- **Required work**: What is needed is a verbatim copy of every record below, with the pictures left out.

Segment Start: Dataset excerpts

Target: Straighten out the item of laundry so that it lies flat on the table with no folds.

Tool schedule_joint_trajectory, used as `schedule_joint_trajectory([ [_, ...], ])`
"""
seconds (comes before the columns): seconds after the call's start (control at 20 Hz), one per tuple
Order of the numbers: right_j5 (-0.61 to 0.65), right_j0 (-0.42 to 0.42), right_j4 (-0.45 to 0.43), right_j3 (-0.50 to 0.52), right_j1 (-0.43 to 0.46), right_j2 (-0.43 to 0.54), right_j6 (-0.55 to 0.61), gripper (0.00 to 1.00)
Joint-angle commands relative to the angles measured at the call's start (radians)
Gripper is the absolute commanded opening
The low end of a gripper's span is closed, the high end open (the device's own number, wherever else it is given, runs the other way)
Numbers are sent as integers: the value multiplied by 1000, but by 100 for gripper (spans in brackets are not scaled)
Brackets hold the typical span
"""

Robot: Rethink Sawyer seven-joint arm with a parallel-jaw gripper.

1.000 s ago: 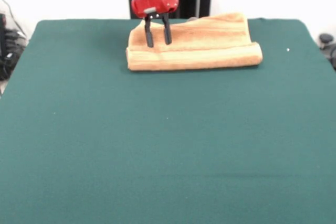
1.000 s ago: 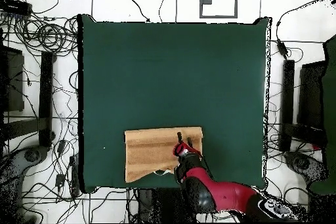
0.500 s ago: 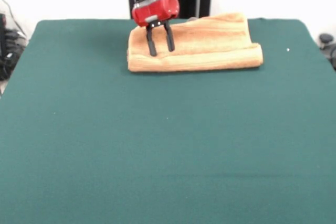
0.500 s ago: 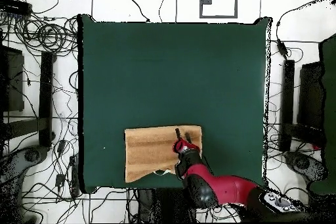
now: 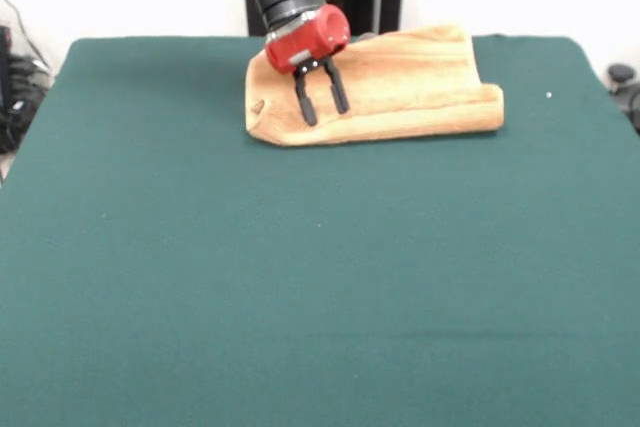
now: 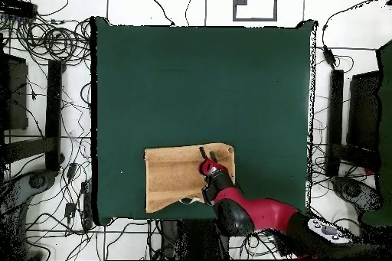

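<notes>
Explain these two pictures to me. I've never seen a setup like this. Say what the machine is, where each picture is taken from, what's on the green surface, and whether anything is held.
The machine is a robot arm, red and black, ending in a gripper with two thin black fingers.

One picture is taken from across the table, facing the robot, so the arm comes down from the top. The other is taken from straight above, with the robot's base at the bottom; there the gripper reaches up into the scene. Cables lie on the floor around the table.

The green surface is a table. On it lies one thing: an orange-tan towel, folded over on itself, close to the robot's side of the table.

The fingers are spread apart and pointed down at the towel's front fold near one end. Nothing is gripped; whether the tips touch the cloth is hard to tell.
</notes>
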Motion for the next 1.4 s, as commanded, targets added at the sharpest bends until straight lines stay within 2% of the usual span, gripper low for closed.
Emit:
schedule_joint_trajectory([
  [0.05,198,9,-33,-111,65,182,136,100],
  [0.15,195,9,-29,-108,61,181,126,100],
  [0.3,59,100,-4,-120,-12,81,54,100],
  [0.4,17,122,6,-121,-26,54,36,100],
  [0.8,41,114,-30,-138,2,67,79,100],
  [1.15,68,116,-14,-122,-45,68,81,100],
  [1.4,90,100,-37,-127,-42,88,86,100],
])
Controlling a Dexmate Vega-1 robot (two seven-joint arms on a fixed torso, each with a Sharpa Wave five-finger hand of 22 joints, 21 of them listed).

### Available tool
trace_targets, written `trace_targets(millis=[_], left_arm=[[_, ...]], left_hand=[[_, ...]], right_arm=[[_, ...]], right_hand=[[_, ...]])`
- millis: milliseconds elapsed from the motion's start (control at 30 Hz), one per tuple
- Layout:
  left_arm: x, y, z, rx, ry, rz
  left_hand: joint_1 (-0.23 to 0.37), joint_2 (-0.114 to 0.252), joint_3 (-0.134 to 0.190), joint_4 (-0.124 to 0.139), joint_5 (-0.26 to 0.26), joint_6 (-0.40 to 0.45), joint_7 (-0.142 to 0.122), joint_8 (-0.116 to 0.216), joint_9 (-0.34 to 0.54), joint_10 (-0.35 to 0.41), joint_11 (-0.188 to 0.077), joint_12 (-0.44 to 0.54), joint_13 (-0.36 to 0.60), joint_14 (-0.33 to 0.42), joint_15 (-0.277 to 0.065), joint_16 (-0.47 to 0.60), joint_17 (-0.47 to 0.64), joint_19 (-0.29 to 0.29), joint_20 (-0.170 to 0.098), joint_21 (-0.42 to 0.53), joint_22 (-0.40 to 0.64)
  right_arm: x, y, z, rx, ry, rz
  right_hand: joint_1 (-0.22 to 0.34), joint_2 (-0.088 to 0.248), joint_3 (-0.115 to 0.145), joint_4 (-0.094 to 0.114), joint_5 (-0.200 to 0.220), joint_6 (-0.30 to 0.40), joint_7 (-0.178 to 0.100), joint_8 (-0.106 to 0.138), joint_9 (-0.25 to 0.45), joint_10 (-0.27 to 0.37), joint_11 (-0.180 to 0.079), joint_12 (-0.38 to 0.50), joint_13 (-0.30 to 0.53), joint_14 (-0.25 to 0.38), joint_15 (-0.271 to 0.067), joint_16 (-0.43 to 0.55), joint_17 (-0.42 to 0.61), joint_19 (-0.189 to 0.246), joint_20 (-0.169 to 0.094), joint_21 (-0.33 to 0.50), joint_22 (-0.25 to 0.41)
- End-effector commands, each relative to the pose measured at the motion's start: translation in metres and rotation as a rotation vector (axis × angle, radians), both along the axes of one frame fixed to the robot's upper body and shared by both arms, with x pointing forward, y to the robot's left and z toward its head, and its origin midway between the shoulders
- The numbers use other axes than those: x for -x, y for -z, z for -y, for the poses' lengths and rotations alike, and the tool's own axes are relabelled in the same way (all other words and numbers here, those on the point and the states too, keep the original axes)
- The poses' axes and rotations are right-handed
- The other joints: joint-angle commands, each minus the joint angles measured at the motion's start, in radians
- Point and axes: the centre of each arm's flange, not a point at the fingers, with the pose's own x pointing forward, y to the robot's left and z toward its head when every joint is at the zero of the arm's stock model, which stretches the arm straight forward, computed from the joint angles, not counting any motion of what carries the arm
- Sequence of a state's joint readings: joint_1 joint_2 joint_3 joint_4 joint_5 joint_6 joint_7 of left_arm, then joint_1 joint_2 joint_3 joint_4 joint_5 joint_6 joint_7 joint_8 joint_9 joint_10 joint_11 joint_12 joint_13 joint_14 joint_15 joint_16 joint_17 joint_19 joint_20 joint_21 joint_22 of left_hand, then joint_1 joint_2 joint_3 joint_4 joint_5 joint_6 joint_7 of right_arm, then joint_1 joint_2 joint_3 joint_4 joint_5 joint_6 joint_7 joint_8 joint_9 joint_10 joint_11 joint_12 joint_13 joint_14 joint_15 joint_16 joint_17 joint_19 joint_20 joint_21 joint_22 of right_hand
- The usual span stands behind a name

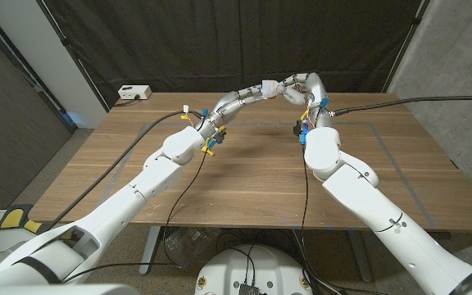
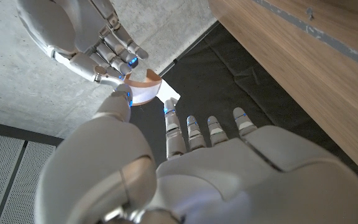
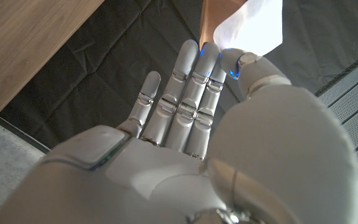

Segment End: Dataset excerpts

- **Response to the exercise**:
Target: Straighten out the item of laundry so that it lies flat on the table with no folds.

Tool schedule_joint_trajectory, used as `schedule_joint_trajectory([ [_, ...], ])`
"""
seconds (comes before the columns): seconds after the call's start (control at 20 Hz), one per tuple
Order of the numbers: right_j5 (-0.61 to 0.65), right_j0 (-0.42 to 0.42), right_j4 (-0.45 to 0.43), right_j3 (-0.50 to 0.52), right_j1 (-0.43 to 0.46), right_j2 (-0.43 to 0.54), right_j6 (-0.55 to 0.61), gripper (0.00 to 1.00)
Joint-angle commands relative to the angles measured at the call's start (radians)
Gripper is the absolute commanded opening
The low end of a gripper's span is closed, the high end open (the device's own number, wherever else it is given, runs the other way)
Numbers are sent as integers: the value multiplied by 1000, but by 100 for gripper (spans in brackets are not scaled)
Brackets hold the typical span
"""

Robot: Rethink Sawyer seven-joint arm with a parallel-jaw gripper.

1.000 s ago: 
1.000 s ago: 
0.500 s ago: 
0.500 s ago: 
now: 
now: 

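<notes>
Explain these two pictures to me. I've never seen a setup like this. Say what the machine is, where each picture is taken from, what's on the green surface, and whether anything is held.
The machine is a robot arm, red and black, ending in a gripper with two thin black fingers.

One picture is taken from across the table, facing the robot, so the arm comes down from the top. The other is taken from straight above, with the robot's base at the bottom; there the gripper reaches up into the scene. Cables lie on the floor around the table.

The green surface is a table. On it lies one thing: an orange-tan towel, folded over on itself, close to the robot's side of the table.

The fingers are spread apart and pointed down at the towel's front fold near one end. Nothing is gripped; whether the tips touch the cloth is hard to tell.
</notes>
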Motion for the next 1.4 s, as commanded, targets added at the sharpest bends until straight lines stay within 2% of the usual span, gripper low for closed.
Emit:
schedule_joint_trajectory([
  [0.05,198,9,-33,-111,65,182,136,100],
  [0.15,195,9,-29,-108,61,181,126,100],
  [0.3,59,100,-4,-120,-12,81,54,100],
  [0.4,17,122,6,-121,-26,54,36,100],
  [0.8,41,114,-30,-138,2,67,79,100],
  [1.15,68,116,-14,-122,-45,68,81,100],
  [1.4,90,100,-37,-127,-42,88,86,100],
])
Controlling a Dexmate Vega-1 robot (two seven-joint arms on a fixed torso, each with a Sharpa Wave five-finger hand of 22 joints, 21 of them listed).

### Available tool
trace_targets, written `trace_targets(millis=[_], left_arm=[[_, ...]], left_hand=[[_, ...]], right_arm=[[_, ...]], right_hand=[[_, ...]])`
- millis: milliseconds elapsed from the motion's start (control at 30 Hz), one per tuple
- Layout:
  left_arm: x, y, z, rx, ry, rz
  left_hand: joint_1 (-0.23 to 0.37), joint_2 (-0.114 to 0.252), joint_3 (-0.134 to 0.190), joint_4 (-0.124 to 0.139), joint_5 (-0.26 to 0.26), joint_6 (-0.40 to 0.45), joint_7 (-0.142 to 0.122), joint_8 (-0.116 to 0.216), joint_9 (-0.34 to 0.54), joint_10 (-0.35 to 0.41), joint_11 (-0.188 to 0.077), joint_12 (-0.44 to 0.54), joint_13 (-0.36 to 0.60), joint_14 (-0.33 to 0.42), joint_15 (-0.277 to 0.065), joint_16 (-0.47 to 0.60), joint_17 (-0.47 to 0.64), joint_19 (-0.29 to 0.29), joint_20 (-0.170 to 0.098), joint_21 (-0.42 to 0.53), joint_22 (-0.40 to 0.64)
  right_arm: x, y, z, rx, ry, rz
  right_hand: joint_1 (-0.22 to 0.34), joint_2 (-0.088 to 0.248), joint_3 (-0.115 to 0.145), joint_4 (-0.094 to 0.114), joint_5 (-0.200 to 0.220), joint_6 (-0.30 to 0.40), joint_7 (-0.178 to 0.100), joint_8 (-0.106 to 0.138), joint_9 (-0.25 to 0.45), joint_10 (-0.27 to 0.37), joint_11 (-0.180 to 0.079), joint_12 (-0.38 to 0.50), joint_13 (-0.30 to 0.53), joint_14 (-0.25 to 0.38), joint_15 (-0.271 to 0.067), joint_16 (-0.43 to 0.55), joint_17 (-0.42 to 0.61), joint_19 (-0.189 to 0.246), joint_20 (-0.169 to 0.094), joint_21 (-0.33 to 0.50), joint_22 (-0.25 to 0.41)
- End-effector commands, each relative to the pose measured at the motion's start: translation in metres and rotation as a rotation vector (axis × angle, radians), both along the axes of one frame fixed to the robot's upper body and shared by both arms, with x pointing forward, y to the robot's left and z toward its head, and its origin midway between the shoulders
- The numbers use other axes than those: x for -x, y for -z, z for -y, for the poses' lengths and rotations alike, and the tool's own axes are relabelled in the same way (all other words and numbers here, those on the point and the states too, keep the original axes)
- The poses' axes and rotations are right-handed
- The other joints: joint-angle commands, each minus the joint angles measured at the motion's start, in radians
- Point and axes: the centre of each arm's flange, not a point at the fingers, with the pose's own x pointing forward, y to the robot's left and z toward its head when every joint is at the zero of the arm's stock model, which stretches the arm straight forward, computed from the joint angles, not counting any motion of what carries the arm
- Sequence of a state's joint readings: joint_1 joint_2 joint_3 joint_4 joint_5 joint_6 joint_7 of left_arm, then joint_1 joint_2 joint_3 joint_4 joint_5 joint_6 joint_7 joint_8 joint_9 joint_10 joint_11 joint_12 joint_13 joint_14 joint_15 joint_16 joint_17 joint_19 joint_20 joint_21 joint_22 of left_hand, then joint_1 joint_2 joint_3 joint_4 joint_5 joint_6 joint_7 of right_arm, then joint_1 joint_2 joint_3 joint_4 joint_5 joint_6 joint_7 joint_8 joint_9 joint_10 joint_11 joint_12 joint_13 joint_14 joint_15 joint_16 joint_17 joint_19 joint_20 joint_21 joint_22 of right_hand
- The usual span stands behind a name

The complete answer has been given.